Highlights
– A therapist‑guided online intervention (TG‑iConquerFear) produced large, clinically meaningful reductions in overall fear of cancer recurrence (FCR) among colorectal cancer survivors with clinical FCR.
– At 3 months postintervention the between‑group difference in FCRI total score was 19.1 points (95% CI, 10.0–28.3; P < .001) with a standardized effect size (Cohen d) of 0.62.

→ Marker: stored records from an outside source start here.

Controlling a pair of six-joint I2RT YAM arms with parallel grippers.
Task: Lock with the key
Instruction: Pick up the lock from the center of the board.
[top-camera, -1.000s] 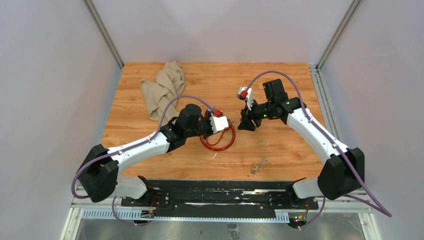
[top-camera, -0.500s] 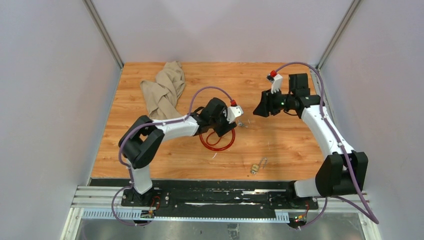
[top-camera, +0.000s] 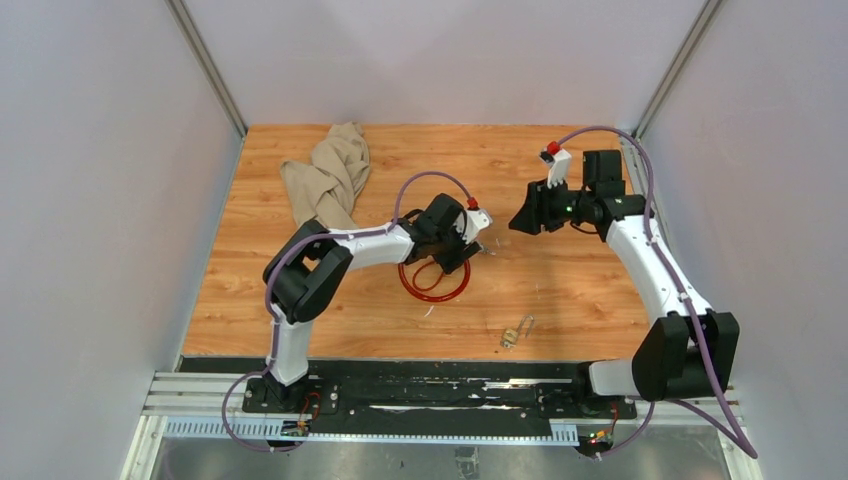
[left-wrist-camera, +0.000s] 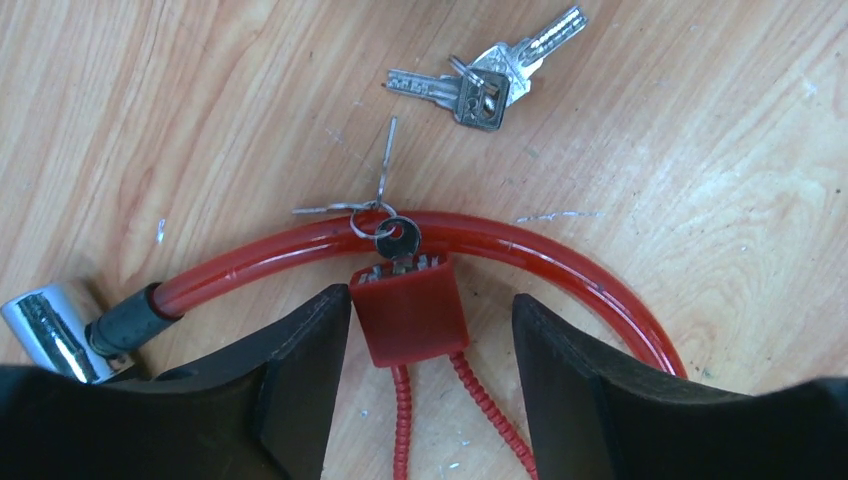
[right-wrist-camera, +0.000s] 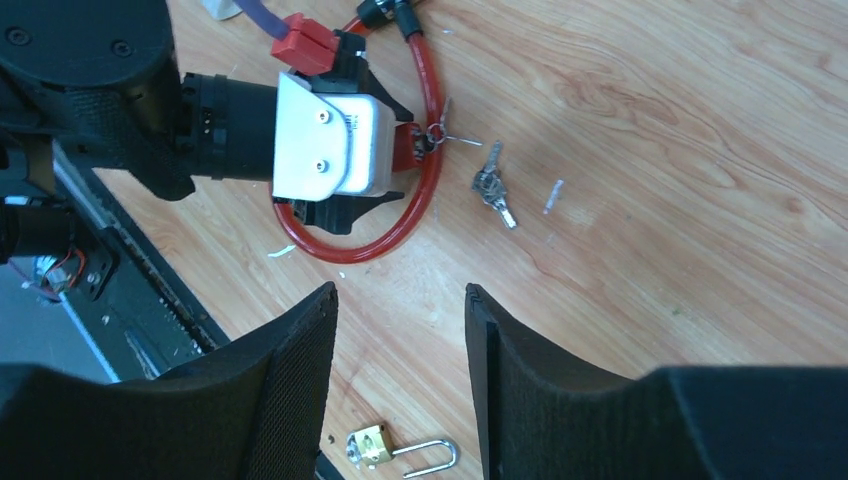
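Wood tbl (top-camera: 580, 290): cloth (top-camera: 325, 185), padlock (right-wrist-camera: 368, 447), cable lock (left-wrist-camera: 560, 262)

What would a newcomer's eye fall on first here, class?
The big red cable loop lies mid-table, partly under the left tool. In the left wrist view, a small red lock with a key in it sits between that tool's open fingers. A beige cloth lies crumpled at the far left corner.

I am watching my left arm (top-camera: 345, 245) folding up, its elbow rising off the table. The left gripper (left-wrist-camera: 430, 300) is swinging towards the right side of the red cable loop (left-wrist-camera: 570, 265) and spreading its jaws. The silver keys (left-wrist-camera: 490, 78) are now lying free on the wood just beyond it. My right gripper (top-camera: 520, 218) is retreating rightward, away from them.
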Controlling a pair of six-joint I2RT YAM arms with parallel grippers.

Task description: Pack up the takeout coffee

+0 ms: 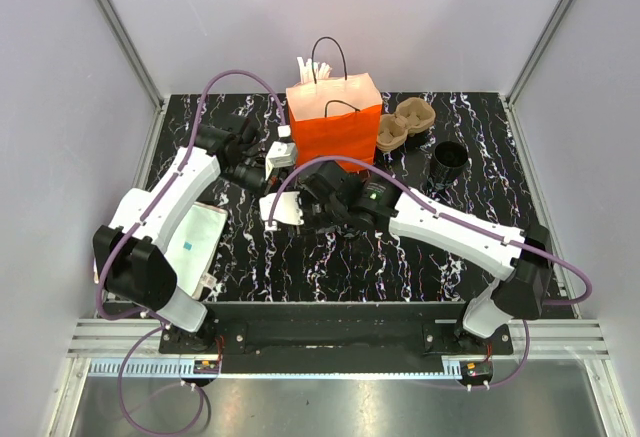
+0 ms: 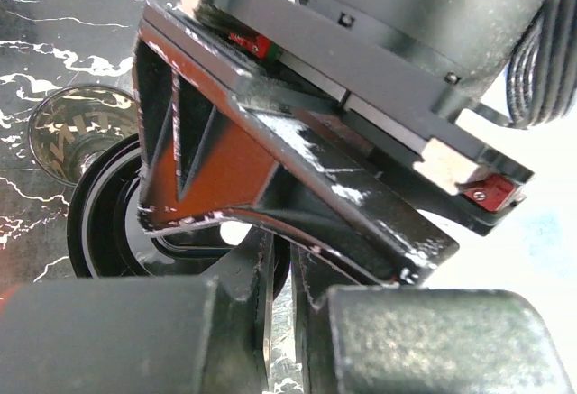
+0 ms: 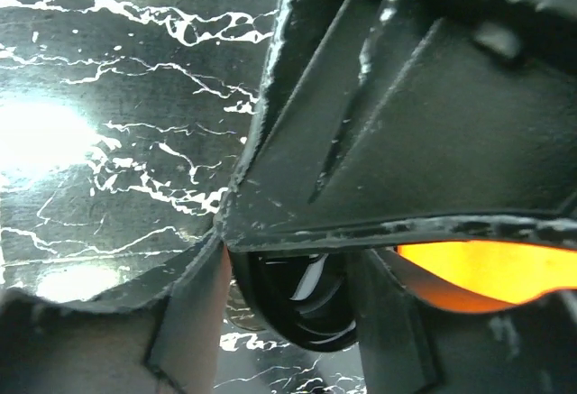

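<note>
The takeout coffee (image 3: 302,308), a small round black cup with a ringed black lid, sits between the fingers of my right gripper (image 3: 288,317), which press on its two sides just above the marble table. In the left wrist view the cup (image 2: 99,223) shows behind the right gripper's body, its shiny wall mirroring the marble. From above, the right gripper (image 1: 300,207) covers it, a little in front of the orange paper bag (image 1: 335,122). My left gripper (image 1: 272,162) hovers by the bag's lower left corner. Its fingers (image 2: 234,322) are shut to a thin slit with only table showing through.
Brown pulp cup carriers (image 1: 400,127) lie right of the bag, and a taller black cup stack (image 1: 448,162) stands beyond them. A white packet (image 1: 195,242) lies under the left arm. White sticks (image 1: 305,65) poke out of the bag's top. Walls close in the table.
</note>
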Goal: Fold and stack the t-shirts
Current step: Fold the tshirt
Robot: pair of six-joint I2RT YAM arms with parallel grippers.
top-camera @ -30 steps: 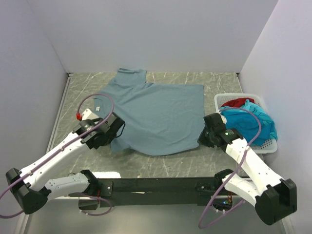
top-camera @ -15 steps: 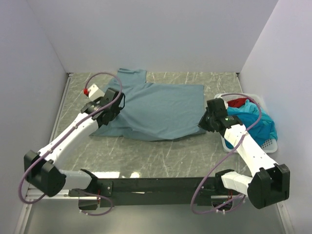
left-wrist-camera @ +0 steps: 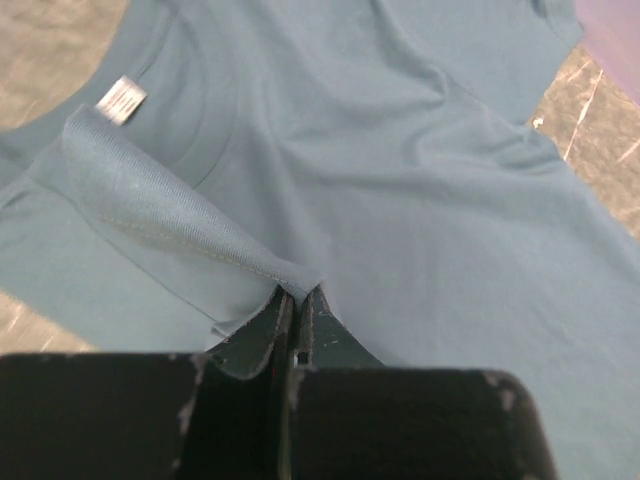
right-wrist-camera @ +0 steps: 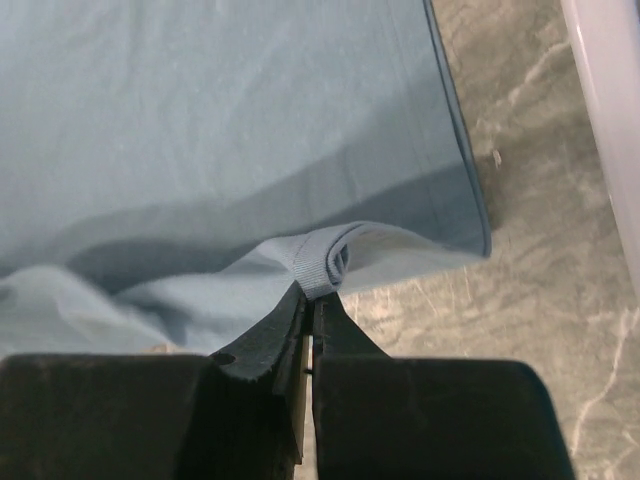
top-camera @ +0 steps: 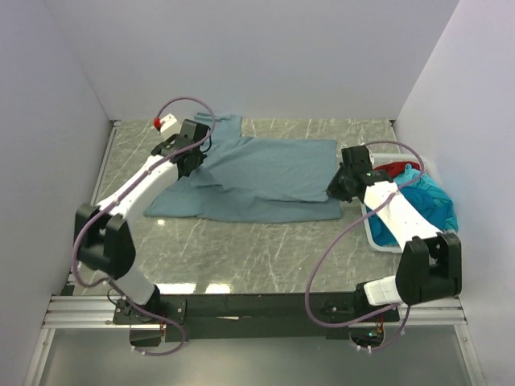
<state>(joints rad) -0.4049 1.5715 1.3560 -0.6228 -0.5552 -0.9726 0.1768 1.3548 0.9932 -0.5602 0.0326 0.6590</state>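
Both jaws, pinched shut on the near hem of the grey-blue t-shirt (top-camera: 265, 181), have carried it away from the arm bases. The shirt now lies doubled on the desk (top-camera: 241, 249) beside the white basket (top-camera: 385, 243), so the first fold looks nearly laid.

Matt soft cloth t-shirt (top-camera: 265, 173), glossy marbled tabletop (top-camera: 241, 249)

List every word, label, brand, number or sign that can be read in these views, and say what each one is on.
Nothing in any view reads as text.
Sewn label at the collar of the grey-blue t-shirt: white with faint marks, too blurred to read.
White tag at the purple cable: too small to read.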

– 81% of TG‑iConquerFear participants fell below the clinical FCR cutoff on the FCRI‑SF versus 43% with augmented self‑help (number needed to treat = 3).
Background
Fear of cancer recurrence (FCR) is one of the most common and persistent concerns among cancer survivors. High FCR is associated with impaired quality of life, increased healthcare use, and greater psychological distress. Although face‑to‑face cognitive behavioral interventions and targeted psychological therapies (including the ConquerFear model) have demonstrated efficacy in reducing FCR, access barriers persist: limited specialist resources, geographic constraints, and survivor preference for remote or flexible care. Digitally delivered interventions with therapist guidance have the potential to expand access while retaining treatment fidelity and clinician oversight, but randomized evidence in population‑based survivorship cohorts is limited.
Study design
This single‑site, population‑based randomized clinical trial (Denmark) tested the efficacy of TG‑iConquerFear, a 10‑week therapist‑guided e‑health program adapted for colorectal cancer (CRC) survivors. The trial enrolled cancer‑free adult CRC survivors (≥18 years) with clinically significant FCR, defined as FCRI‑SF score ≥22, who had completed curative‑intent treatment between March 1, 2014, and December 31, 2018. Recruitment ran from May 8, 2023, to April 8, 2024. Participants were randomized 1:1 (stratified by age and sex) to TG‑iConquerFear or an augmented control.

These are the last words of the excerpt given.